# Demo Code for NLU Coursework SVM Model Inference

## Before we begin:
- Upload:
  - pre-trained model: 'svm_model.joblib'
  - Vectorizer:'tfidf_vectorizer.joblib'
  - File name of the test data

 , Directly to this Colab session before proceeding.
- These files are the result of training the SVM model on the NLI task, and the trained vectorizer used for pre-processing.



In [None]:
# Installation of required packages (if not already available in the Google Colab environment)
# Run the following lines if you encounter import errors, or if instructed by the notebook

!pip install joblib  # Used for saving and loading models; included by default in Google Colab, install if missing
!pip install pandas  # Used for data manipulation usually pre-installed in Google Colab, install if missing



1. Import necessary libraries


In [1]:
import pandas as pd
import joblib
import os
import re

2. Load the pre-trained model, vectorizer, and test dataset for prediction

In [2]:
# Load the pre-trained model and vectorizer, error handling
try:
    svm_model = joblib.load('svm_model.joblib')
    tfidf_vectorizer = joblib.load('tfidf_vectorizer.joblib')
except FileNotFoundError as e:
    print(e)
    print("Please make sure the model and vectorizer files are uploaded to this session.")
    raise  # Exit if files not found

In [3]:
# Load new input data for prediction
try:
    new_data = pd.read_csv('demo_input.csv') # This is just a placeholder replace with actual file name of the test data
except FileNotFoundError:
    print("Data file not found. Please upload the test dataset to this session.")
    raise  # Exit if file not found

3. Pre-process test dataset

In [4]:
# Function to preprocess text data
def preprocess_text(text):
    # Use a lambda function to replace non-alphanumeric characters and convert to lowercase
    return text.apply(lambda t: re.sub('[^\w\s]', '', t).lower())
# Preprocess the new data
new_data.fillna('', inplace=True)
new_data['text'] = new_data['premise'].str.cat(new_data['hypothesis'], sep=' ')
new_data['text'] = preprocess_text(new_data['text'])


In [5]:
# Transform the new data using the loaded vectorizer
X_new = tfidf_vectorizer.transform(new_data['text'])
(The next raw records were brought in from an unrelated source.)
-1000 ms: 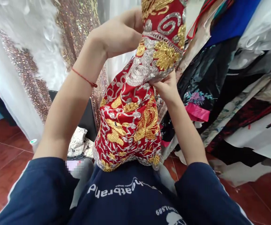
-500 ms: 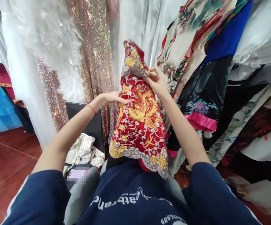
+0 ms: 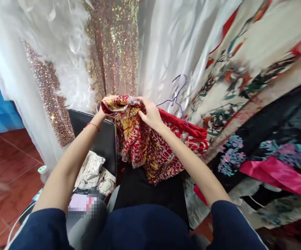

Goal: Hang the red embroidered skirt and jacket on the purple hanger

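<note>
A red garment [image 3: 163,152] with gold and silver embroidery hangs from my hands over my lap. My left hand [image 3: 105,106] grips its bunched edge at the upper left, with cloth covering most of the fingers. My right hand [image 3: 151,113] is closed on the top of the cloth a short way to the right, thumb on the near side. To the right spreads a wider part of the garment with a plain red band along its top. A purple hanger [image 3: 176,99] rises behind that band; its lower part is hidden.
White, sequinned [image 3: 114,45] and floral garments hang close in front and to the right. Left of my lap stands a black chair back [image 3: 98,139], with white printed cloth [image 3: 90,170] before it. A small bottle [image 3: 43,170] is at the left.
The red garment has gone from held up lengthwise to lower and bunched, spread rightward. Both hands have moved left, the right one also down. The purple hanger now shows.
</note>
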### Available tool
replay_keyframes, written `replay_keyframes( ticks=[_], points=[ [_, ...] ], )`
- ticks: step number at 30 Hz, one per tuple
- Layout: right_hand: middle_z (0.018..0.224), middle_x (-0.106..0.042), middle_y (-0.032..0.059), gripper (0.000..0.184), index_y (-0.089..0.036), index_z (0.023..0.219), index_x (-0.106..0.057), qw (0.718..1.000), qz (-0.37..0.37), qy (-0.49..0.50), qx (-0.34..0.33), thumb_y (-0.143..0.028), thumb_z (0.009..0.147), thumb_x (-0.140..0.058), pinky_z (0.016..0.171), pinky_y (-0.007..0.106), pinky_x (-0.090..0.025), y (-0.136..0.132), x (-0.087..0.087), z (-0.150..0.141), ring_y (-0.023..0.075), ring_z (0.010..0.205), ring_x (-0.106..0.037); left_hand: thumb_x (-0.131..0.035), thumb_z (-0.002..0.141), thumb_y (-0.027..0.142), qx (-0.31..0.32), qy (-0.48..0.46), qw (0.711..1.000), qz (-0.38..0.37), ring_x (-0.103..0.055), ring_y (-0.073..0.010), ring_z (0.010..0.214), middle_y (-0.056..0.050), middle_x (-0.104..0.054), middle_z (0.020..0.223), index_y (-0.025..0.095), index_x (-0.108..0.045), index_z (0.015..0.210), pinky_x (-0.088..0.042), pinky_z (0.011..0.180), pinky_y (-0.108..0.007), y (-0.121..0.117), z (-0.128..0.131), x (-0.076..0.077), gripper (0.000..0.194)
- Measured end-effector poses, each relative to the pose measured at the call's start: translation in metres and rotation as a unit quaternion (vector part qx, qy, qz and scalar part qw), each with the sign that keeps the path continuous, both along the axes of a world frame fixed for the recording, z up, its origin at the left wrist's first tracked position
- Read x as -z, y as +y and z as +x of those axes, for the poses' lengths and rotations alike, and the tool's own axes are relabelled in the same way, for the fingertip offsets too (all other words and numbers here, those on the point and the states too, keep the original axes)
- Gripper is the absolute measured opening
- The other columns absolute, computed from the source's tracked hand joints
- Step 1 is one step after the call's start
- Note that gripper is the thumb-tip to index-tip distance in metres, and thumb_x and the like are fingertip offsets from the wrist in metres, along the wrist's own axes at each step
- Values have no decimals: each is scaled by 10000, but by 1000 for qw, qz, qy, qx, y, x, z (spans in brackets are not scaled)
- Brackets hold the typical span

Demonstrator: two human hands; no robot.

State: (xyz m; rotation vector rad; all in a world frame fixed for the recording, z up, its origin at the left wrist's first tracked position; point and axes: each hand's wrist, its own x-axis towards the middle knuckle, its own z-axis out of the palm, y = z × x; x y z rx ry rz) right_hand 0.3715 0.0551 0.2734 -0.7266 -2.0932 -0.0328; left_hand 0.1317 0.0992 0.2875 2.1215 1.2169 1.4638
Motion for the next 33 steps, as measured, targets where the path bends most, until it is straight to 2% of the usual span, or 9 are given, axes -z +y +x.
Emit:
replay_keyframes(
  ticks=[3,6,10,14,17,20,22,28,33],
  points=[
    [1365,-611,86,497,-178,1328,-514,1000,21,-10,-18,-67,847,-454,1106,448,-415,4,17,-54,254,1293,-529,-700,763,180,-111,55,992,26,-590,-140,1033,17,-721,863,76,-668,824,-341,1158,-327,-18,-63,-2,125],
    [1293,-636,107,501,-165,1363,-516,994,68,-52,-66,-57,888,-397,1077,481,-424,-5,37,-111,267,1233,-547,-584,870,190,-170,151,972,63,-577,-186,1181,-45,-702,1175,148,-689,960,-357,1163,-351,-53,-127,5,145],
    [1254,-639,168,477,-90,1385,-512,963,133,-193,-134,-63,937,-351,1107,485,-394,-20,87,-157,270,1205,-555,-410,949,144,-142,394,908,17,-461,-193,1368,-87,-576,1436,129,-591,1272,-360,1165,-448,-99,-193,41,371],
    [1367,-571,254,428,-39,1332,-546,933,127,-301,-153,-77,922,-428,1143,517,-356,-24,139,-160,318,1323,-504,-366,915,82,-137,462,875,-42,-375,-172,1417,-47,-495,1525,165,-499,1401,-319,1171,-476,-118,-209,82,510],
    [1470,-482,283,412,-38,1289,-569,929,119,-311,-162,-65,887,-481,1180,541,-311,-24,153,-151,338,1415,-427,-444,869,143,-202,452,868,-26,-541,-226,1213,-76,-654,1300,213,-654,1180,-395,1056,-469,-115,-182,89,381],
    [1482,-484,262,382,-72,1242,-599,933,113,-292,-180,-69,873,-502,1180,566,-305,-27,147,-140,327,1433,-412,-447,866,206,-271,432,860,22,-596,-269,992,-114,-685,974,210,-684,953,-405,952,-497,-105,-130,78,252],
    [1472,-510,230,360,-106,1228,-614,936,112,-275,-187,-89,884,-510,1173,579,-301,-31,142,-130,320,1429,-418,-439,874,225,-282,400,870,69,-582,-274,978,-115,-657,935,204,-663,937,-397,943,-491,-98,-89,69,233],
    [1309,-631,174,250,-152,1142,-666,956,71,-261,-114,-182,944,-518,1101,507,-369,-44,165,-68,299,1344,-486,-414,927,274,-163,342,915,136,-567,-282,1067,-127,-648,1083,185,-603,1031,-417,947,-455,-60,46,75,234],
    [1170,-666,145,159,-165,1023,-679,952,45,-301,-6,-193,935,-549,1026,458,-402,-41,181,15,281,1183,-560,-384,978,346,-89,200,961,167,-510,-280,1270,-183,-550,1351,143,-488,1282,-397,1064,-434,3,139,81,380]
  ],
)
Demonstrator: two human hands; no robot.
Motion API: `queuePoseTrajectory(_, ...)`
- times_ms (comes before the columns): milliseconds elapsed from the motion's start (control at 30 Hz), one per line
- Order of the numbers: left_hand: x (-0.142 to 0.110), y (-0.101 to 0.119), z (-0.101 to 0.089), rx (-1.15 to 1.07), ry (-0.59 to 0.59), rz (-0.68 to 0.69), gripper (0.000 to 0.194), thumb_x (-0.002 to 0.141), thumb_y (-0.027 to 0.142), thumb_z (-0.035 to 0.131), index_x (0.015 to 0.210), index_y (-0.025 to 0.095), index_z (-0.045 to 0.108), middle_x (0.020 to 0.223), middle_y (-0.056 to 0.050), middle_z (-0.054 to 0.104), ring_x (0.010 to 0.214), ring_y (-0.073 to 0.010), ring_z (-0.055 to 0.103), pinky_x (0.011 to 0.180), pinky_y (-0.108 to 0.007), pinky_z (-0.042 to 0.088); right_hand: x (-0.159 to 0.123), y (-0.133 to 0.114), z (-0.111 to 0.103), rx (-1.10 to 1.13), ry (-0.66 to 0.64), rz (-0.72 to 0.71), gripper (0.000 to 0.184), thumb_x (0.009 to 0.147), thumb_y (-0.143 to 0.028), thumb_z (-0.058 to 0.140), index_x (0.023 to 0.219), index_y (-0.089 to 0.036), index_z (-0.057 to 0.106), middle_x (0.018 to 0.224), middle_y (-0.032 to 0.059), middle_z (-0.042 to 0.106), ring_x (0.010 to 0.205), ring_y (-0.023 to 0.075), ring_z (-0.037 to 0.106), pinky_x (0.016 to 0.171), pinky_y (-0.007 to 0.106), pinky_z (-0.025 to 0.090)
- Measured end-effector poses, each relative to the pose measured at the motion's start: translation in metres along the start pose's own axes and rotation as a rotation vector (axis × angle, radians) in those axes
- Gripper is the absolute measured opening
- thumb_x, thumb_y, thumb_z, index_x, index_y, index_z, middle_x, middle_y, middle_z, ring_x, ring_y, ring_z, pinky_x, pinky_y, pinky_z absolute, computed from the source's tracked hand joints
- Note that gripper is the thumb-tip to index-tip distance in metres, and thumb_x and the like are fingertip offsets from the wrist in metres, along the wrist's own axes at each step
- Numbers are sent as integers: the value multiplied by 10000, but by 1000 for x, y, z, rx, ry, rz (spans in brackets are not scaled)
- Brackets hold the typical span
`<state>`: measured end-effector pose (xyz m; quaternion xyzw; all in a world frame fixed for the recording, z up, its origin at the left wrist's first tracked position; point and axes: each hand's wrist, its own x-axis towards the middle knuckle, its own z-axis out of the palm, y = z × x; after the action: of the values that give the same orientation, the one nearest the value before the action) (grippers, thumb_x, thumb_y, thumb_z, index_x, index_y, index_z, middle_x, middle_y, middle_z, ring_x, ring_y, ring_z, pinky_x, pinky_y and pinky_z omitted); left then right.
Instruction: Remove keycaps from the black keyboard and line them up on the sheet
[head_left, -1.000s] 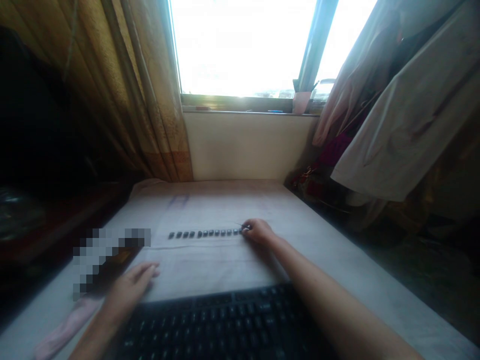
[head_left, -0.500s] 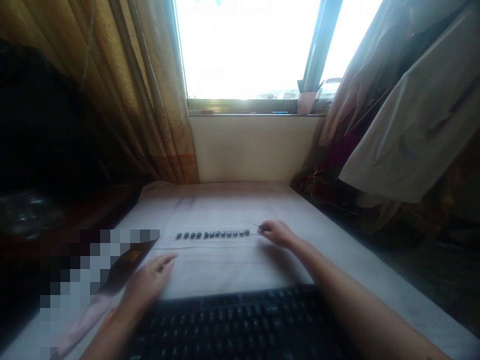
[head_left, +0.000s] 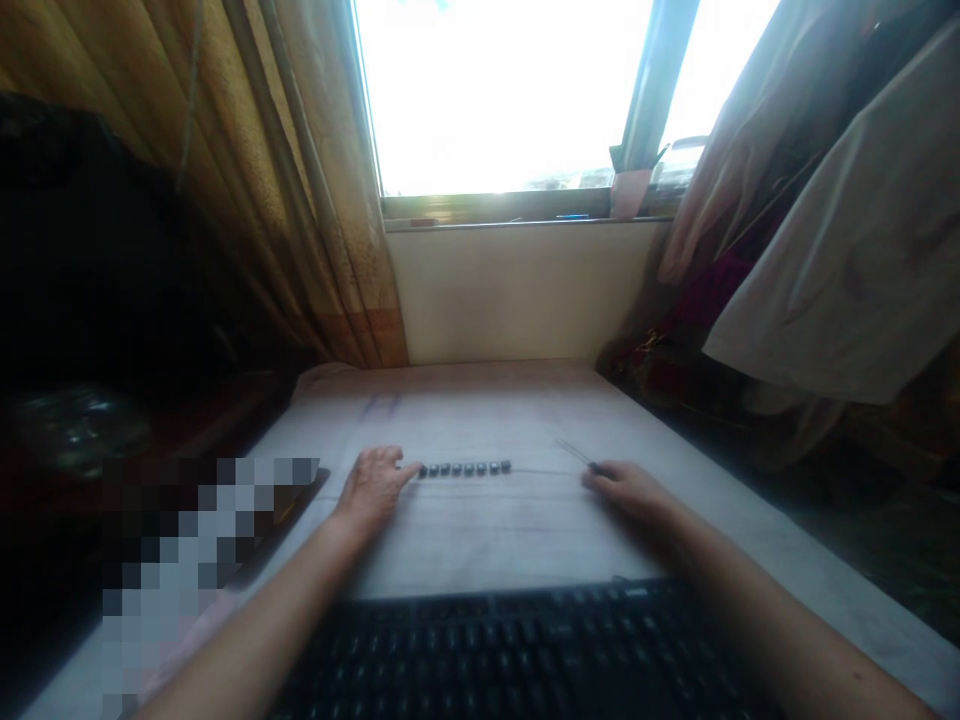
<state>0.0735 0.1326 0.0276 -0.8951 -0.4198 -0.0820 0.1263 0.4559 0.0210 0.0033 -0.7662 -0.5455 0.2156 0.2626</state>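
A row of small dark keycaps (head_left: 469, 469) lies across the white cloth. My left hand (head_left: 375, 485) is at the row's left end, fingers apart, thumb close to or touching a keycap; it hides that end of the row. Well to the right of the row, my right hand (head_left: 622, 485) is closed around the dark handle of what looks like a wire keycap puller (head_left: 576, 452), its thin prongs pointing up and left. A black keyboard (head_left: 510, 650) lies nearest me, partly behind my forearms.
White cloth covers the table (head_left: 480, 400). A curtain (head_left: 322, 200) hangs at the left, and clothes (head_left: 840, 250) hang at the right. On the windowsill stands a pink pot (head_left: 630, 192). A clear, shiny object (head_left: 82, 430) sits in the dark area on the left.
My left hand has moved forward and right onto the left end of the keycap row. My right hand has drawn away to the right with the puller. The view has shifted slightly.
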Motion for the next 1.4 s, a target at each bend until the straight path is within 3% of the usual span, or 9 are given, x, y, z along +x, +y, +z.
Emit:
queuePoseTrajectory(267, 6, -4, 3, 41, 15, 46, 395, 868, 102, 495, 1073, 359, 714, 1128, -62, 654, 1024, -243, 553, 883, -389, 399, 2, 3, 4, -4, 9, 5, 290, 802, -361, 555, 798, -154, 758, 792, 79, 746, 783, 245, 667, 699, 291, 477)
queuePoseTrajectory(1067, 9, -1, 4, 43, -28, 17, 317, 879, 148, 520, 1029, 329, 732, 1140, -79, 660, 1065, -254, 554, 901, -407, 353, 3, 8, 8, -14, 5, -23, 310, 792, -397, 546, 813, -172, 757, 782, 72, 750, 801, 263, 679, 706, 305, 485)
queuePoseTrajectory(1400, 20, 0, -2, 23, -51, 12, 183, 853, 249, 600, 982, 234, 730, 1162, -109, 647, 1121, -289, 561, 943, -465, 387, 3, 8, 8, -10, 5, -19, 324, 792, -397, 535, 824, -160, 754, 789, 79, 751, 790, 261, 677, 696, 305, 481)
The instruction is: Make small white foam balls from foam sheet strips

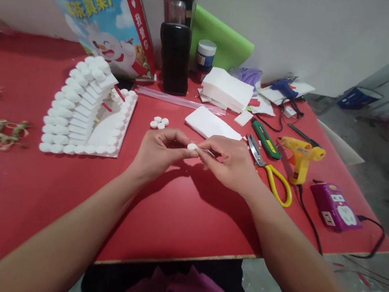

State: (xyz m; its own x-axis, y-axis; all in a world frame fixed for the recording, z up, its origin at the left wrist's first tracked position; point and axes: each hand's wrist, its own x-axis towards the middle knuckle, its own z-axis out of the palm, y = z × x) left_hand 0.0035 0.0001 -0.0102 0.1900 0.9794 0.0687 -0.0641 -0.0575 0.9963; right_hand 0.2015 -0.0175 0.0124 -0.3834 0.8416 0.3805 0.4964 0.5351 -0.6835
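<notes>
Between my two hands is a small white rounded piece (pixel 192 146), pinched at the fingertips above the red table. My left hand (pixel 159 153) grips its left side with thumb and forefinger. From the other side, the closed fingers of my right hand (pixel 230 163) meet the same piece; what lies deeper in them is hidden. Several similar white pieces (pixel 159 122) rest in a small cluster just beyond my left hand. Farther left stands a white model with steps (pixel 84 112), edged with rows of the same rounded pieces. Folded white paper (pixel 212 123) lies beyond my right hand.
Right of my hands lie yellow-handled scissors (pixel 280 183), a green utility knife (pixel 266 138), a yellow glue gun (pixel 301 157) and a purple power strip (pixel 335 206) with cords. A black bottle (pixel 174 57) and a printed box (pixel 101 10) stand at the back. Dried twists (pixel 2 133) lie left.
</notes>
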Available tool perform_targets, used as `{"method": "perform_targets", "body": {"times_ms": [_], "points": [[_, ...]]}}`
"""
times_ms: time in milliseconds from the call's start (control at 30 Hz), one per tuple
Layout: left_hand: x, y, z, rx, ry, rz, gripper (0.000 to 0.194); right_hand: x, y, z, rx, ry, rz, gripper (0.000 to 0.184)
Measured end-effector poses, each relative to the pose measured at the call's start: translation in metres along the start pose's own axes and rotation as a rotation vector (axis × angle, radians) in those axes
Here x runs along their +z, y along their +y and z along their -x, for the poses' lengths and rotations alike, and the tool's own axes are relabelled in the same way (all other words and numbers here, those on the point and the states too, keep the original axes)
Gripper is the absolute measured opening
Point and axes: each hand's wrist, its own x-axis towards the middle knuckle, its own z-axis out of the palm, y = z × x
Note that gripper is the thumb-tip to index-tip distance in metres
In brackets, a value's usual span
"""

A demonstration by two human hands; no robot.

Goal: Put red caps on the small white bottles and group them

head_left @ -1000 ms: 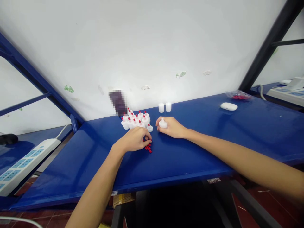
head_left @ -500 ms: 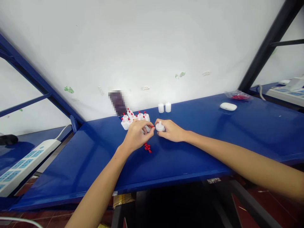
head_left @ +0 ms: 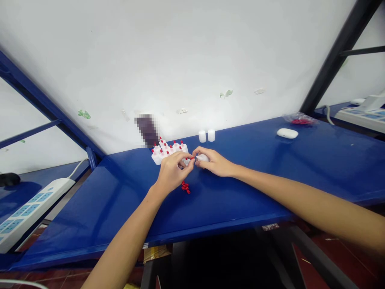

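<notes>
My left hand (head_left: 175, 168) pinches a small red cap (head_left: 193, 157) between thumb and fingertips. Close to its right, my right hand (head_left: 214, 161) is wrapped round a small white bottle (head_left: 203, 157), tilted so that its nozzle points left at the cap. Whether cap and nozzle touch is too small to tell. Behind my left hand stand several white bottles with red caps (head_left: 156, 157), partly hidden by the fingers. A small pile of loose red caps (head_left: 185, 187) lies on the blue table (head_left: 216, 204), just below my left hand.
Two white bottles (head_left: 211, 135) stand near the wall. A white oval case (head_left: 287, 133) and a clear bag with red pieces (head_left: 300, 119) lie at the right. A power strip (head_left: 33, 208) is at the left, and a pixelated dark patch (head_left: 147, 130) covers something by the wall.
My right hand has tipped the bottle from upright to leftward, bringing its nozzle toward the red cap in my left hand. The view has shifted slightly.
</notes>
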Motion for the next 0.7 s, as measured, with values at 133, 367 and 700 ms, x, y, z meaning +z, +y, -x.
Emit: {"method": "perform_targets", "body": {"times_ms": [133, 367, 700], "points": [[0.0011, -0.0032, 0.0016, 0.008, -0.036, -0.025, 0.011, 0.0001, -0.0036, 0.0011, -0.047, -0.067, 0.022, 0.026], [0.0001, -0.0078, 0.0037, 0.106, -0.127, 0.001, 0.011, -0.0015, -0.0057, 0.0049, -0.082, -0.063, 0.281, 0.014], [0.0051, -0.0058, 0.0052, 0.165, -0.111, -0.146, 0.011, 0.0019, -0.0105, 0.0055, 0.036, -0.027, 0.314, 0.039]]}}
4. Generate predictions for the test data using the loaded model

In [6]:
# Make predictions using the loaded model
predictions = svm_model.predict(X_new)

In [7]:
# Save the predictions to a CSV file in the specified format
predictions_df = pd.DataFrame(predictions, columns=['prediction'])
predictions_df.to_csv('Group_3_A.csv', header=True, index=False)
print("Predictions have been saved successfully to 'Group_3_A.csv'") # Save directly in the session, click on the left-hand side file icon in Google Colab to see the file and downlaod, select refresh by right clicking the files field if file did not appear immedietly

# Output Verification
print(f"Checking if the output file exists: {'Found' if os.path.isfile('Group_3_A.csv') else 'Not Found'}")
if os.path.isfile('Group_3_A.csv'):
    print("\nFirst 5 lines of the prediction file:")
    with open('Group_3_A.csv', 'r') as file:
        for _ in range(5):
            print(file.readline().strip())
else:
    print("Output file not found. Please check the file path and write permissions.")

Predictions have been saved successfully to 'Group_3_A.csv'
Checking if the output file exists: Found

First 5 lines of the prediction file:
prediction
1
0
0
1